### PROBLEM REQUIREMENTS
Return a copy of every line in the data below that contains "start".

### MATERIAL FOR THIS TASK
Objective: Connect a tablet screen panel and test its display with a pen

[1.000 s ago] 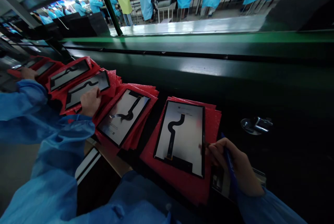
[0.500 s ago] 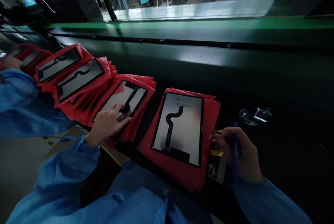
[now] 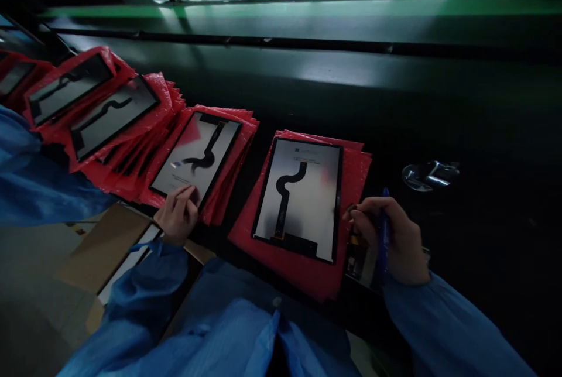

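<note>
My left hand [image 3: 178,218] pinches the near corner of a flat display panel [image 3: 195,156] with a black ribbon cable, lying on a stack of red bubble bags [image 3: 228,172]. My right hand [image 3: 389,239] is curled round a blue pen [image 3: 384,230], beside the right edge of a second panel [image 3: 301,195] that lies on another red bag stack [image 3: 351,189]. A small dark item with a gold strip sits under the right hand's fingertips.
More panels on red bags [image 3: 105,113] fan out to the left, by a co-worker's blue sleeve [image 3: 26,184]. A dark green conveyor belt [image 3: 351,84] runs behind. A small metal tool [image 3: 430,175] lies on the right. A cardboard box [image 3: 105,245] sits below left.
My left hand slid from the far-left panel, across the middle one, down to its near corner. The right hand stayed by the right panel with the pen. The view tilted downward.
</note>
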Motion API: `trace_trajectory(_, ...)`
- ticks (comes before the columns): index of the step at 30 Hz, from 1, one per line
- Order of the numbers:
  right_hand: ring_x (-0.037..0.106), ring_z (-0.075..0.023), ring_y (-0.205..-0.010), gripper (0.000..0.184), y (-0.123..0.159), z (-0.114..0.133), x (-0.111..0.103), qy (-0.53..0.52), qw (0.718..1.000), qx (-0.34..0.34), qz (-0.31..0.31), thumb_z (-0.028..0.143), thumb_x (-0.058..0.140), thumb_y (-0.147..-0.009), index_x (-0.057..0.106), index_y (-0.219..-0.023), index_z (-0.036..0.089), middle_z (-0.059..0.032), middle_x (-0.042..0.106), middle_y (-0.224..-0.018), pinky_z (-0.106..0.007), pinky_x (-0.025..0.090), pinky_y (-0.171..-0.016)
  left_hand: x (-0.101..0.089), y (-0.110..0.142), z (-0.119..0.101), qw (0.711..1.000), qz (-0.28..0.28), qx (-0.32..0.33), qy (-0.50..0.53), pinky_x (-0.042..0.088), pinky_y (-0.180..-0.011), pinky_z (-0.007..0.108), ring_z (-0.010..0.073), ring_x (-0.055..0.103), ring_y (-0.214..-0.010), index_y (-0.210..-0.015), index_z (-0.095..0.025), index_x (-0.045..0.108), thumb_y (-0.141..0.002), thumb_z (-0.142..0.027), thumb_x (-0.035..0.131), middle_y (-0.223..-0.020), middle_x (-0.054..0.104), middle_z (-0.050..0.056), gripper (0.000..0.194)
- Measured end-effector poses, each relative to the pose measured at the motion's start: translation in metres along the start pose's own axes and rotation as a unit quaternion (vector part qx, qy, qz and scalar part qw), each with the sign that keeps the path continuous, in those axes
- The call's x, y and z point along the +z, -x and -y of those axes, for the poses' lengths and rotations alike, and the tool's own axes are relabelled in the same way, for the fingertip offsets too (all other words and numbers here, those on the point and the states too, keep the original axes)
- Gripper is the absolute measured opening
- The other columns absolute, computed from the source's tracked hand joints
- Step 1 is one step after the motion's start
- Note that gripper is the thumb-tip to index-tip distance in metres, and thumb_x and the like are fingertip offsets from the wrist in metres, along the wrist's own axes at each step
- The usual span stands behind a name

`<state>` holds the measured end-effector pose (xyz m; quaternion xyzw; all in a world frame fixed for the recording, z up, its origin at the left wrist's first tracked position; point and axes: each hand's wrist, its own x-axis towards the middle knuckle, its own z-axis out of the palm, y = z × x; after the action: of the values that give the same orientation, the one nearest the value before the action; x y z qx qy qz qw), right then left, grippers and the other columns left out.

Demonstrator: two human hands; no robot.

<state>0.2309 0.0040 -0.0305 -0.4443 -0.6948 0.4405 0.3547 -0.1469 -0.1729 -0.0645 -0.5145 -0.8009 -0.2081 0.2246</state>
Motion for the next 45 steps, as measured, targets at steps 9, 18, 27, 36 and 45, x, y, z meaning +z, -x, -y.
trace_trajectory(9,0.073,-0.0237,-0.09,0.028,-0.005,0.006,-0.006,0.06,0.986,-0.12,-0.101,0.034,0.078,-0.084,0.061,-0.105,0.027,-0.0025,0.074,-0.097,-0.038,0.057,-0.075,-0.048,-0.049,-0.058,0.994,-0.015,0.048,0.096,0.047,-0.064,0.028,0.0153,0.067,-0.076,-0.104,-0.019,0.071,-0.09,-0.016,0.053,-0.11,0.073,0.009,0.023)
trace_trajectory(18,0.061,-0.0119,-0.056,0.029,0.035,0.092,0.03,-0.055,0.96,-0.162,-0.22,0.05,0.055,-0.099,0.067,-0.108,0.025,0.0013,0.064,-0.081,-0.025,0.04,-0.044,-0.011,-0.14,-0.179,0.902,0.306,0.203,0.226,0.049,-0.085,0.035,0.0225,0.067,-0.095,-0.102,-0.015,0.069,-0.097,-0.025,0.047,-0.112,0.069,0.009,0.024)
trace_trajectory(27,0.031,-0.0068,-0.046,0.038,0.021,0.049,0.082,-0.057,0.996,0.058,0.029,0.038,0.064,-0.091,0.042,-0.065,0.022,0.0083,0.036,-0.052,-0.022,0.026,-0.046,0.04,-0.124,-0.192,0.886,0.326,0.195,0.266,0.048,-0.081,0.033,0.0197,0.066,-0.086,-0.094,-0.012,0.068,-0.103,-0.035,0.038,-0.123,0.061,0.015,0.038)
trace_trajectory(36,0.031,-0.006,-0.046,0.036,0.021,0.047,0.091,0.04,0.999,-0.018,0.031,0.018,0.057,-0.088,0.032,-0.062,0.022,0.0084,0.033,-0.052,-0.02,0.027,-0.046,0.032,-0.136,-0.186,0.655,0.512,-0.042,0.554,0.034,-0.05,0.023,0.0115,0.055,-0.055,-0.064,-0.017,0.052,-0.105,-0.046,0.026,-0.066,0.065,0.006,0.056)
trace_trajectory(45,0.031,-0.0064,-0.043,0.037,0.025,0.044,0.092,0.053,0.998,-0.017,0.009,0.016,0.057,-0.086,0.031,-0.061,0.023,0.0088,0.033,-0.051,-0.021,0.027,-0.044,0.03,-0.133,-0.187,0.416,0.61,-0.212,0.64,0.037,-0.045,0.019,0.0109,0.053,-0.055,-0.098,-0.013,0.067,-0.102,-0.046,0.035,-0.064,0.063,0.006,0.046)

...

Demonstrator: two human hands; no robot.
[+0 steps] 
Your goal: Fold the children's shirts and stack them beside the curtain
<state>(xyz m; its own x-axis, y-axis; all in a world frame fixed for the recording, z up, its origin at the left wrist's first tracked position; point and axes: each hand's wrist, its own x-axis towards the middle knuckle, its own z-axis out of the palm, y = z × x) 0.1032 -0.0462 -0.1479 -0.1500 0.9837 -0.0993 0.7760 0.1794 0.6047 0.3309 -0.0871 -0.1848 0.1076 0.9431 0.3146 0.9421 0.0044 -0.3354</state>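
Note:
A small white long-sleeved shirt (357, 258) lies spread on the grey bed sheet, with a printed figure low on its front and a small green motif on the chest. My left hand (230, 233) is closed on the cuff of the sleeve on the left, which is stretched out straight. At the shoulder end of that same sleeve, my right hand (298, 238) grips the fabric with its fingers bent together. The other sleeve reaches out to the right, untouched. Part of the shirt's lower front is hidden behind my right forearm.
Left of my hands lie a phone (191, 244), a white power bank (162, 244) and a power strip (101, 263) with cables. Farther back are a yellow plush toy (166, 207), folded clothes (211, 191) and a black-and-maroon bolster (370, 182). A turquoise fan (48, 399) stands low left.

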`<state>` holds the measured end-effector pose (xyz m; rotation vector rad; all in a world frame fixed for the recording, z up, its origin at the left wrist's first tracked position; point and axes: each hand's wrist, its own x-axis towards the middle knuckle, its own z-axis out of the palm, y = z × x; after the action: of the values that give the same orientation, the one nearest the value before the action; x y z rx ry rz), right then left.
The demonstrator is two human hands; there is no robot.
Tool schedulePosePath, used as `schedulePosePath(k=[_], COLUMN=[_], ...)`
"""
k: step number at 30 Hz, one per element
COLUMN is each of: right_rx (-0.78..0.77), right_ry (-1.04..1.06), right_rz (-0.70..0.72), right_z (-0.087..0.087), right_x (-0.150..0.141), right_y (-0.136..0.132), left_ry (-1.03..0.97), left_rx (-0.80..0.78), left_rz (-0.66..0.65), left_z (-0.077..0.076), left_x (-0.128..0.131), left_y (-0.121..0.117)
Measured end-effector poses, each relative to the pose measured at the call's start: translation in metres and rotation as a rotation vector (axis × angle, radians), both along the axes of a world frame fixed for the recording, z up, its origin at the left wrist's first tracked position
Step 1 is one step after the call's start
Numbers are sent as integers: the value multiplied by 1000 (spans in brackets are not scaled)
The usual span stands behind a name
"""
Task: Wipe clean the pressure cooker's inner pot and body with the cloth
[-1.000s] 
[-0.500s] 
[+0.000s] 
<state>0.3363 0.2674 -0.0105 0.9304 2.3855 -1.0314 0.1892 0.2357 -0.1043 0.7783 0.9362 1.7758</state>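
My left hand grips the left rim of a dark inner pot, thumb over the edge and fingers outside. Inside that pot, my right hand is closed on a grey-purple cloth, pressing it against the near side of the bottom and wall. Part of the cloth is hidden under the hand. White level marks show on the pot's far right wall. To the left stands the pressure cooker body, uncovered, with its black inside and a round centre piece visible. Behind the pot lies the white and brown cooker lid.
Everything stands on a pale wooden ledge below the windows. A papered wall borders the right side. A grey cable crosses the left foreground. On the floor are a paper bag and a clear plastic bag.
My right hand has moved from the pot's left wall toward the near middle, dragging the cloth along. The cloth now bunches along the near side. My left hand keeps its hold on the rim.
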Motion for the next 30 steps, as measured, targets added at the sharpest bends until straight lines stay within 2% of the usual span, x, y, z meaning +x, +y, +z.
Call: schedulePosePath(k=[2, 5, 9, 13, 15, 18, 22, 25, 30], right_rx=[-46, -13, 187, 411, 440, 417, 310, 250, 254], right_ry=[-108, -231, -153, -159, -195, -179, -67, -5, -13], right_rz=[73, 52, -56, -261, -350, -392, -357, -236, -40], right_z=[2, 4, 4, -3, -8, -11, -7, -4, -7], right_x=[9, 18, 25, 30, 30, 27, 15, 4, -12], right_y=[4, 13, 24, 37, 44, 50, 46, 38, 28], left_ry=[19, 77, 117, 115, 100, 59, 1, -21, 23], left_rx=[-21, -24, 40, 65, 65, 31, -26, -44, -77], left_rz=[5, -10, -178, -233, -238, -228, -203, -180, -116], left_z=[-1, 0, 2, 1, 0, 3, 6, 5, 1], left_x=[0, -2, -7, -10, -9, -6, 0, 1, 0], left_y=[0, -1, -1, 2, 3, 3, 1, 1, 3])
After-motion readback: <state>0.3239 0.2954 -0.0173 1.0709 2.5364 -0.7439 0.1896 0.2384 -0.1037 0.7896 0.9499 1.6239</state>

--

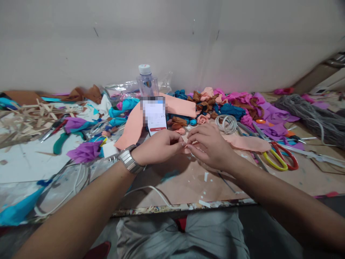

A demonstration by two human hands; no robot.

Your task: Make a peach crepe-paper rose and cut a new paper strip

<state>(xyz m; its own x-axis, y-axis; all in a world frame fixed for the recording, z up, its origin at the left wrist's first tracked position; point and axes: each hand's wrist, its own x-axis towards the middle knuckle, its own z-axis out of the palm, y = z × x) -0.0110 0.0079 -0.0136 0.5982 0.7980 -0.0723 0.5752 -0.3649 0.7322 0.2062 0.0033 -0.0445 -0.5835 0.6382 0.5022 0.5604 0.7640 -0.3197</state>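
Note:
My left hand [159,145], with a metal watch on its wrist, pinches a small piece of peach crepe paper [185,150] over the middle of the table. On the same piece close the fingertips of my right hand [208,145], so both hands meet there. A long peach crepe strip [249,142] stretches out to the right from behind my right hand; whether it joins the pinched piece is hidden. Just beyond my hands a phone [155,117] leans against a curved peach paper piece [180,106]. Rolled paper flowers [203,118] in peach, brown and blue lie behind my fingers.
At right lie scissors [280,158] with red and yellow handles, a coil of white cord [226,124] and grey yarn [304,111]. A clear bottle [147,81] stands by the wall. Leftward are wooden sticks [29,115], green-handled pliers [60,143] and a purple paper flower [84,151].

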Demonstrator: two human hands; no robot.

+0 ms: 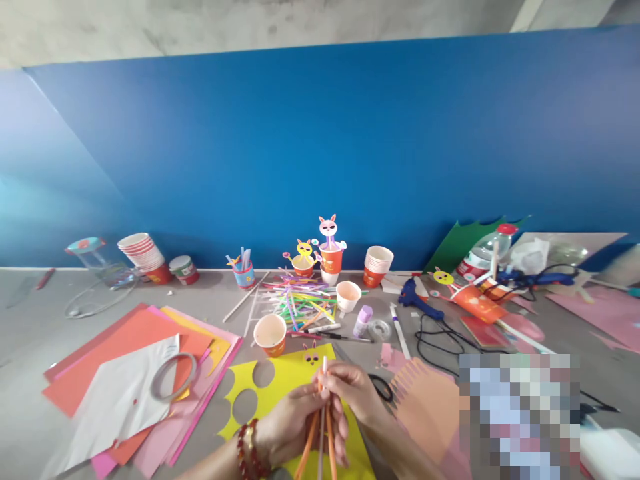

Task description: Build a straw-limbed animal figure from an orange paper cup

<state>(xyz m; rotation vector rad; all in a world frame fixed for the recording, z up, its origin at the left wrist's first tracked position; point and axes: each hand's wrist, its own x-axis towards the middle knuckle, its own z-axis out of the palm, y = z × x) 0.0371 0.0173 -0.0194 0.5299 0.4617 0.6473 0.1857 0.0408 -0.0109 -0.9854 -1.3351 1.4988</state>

### EXPECTED OUTPUT
- Measured end-effector poses, each relative to the pose measured at the motion's start: translation in metres along the start pose's own axes and rotation as a unit quaternion (vector part qx, qy, qz and scalar part qw), each with the sign that keeps the path continuous, in those axes
- Step 1 is one step after the motion's start
Measured end-effector poses, each relative to the pose measured at the call's start: translation in metres and rotation as a rotation vector (axis × angle, radians), both along the axes of a world frame fixed for the recording, z up, its origin at the left wrist's first tracked position
Step 1 is one step after the call's start

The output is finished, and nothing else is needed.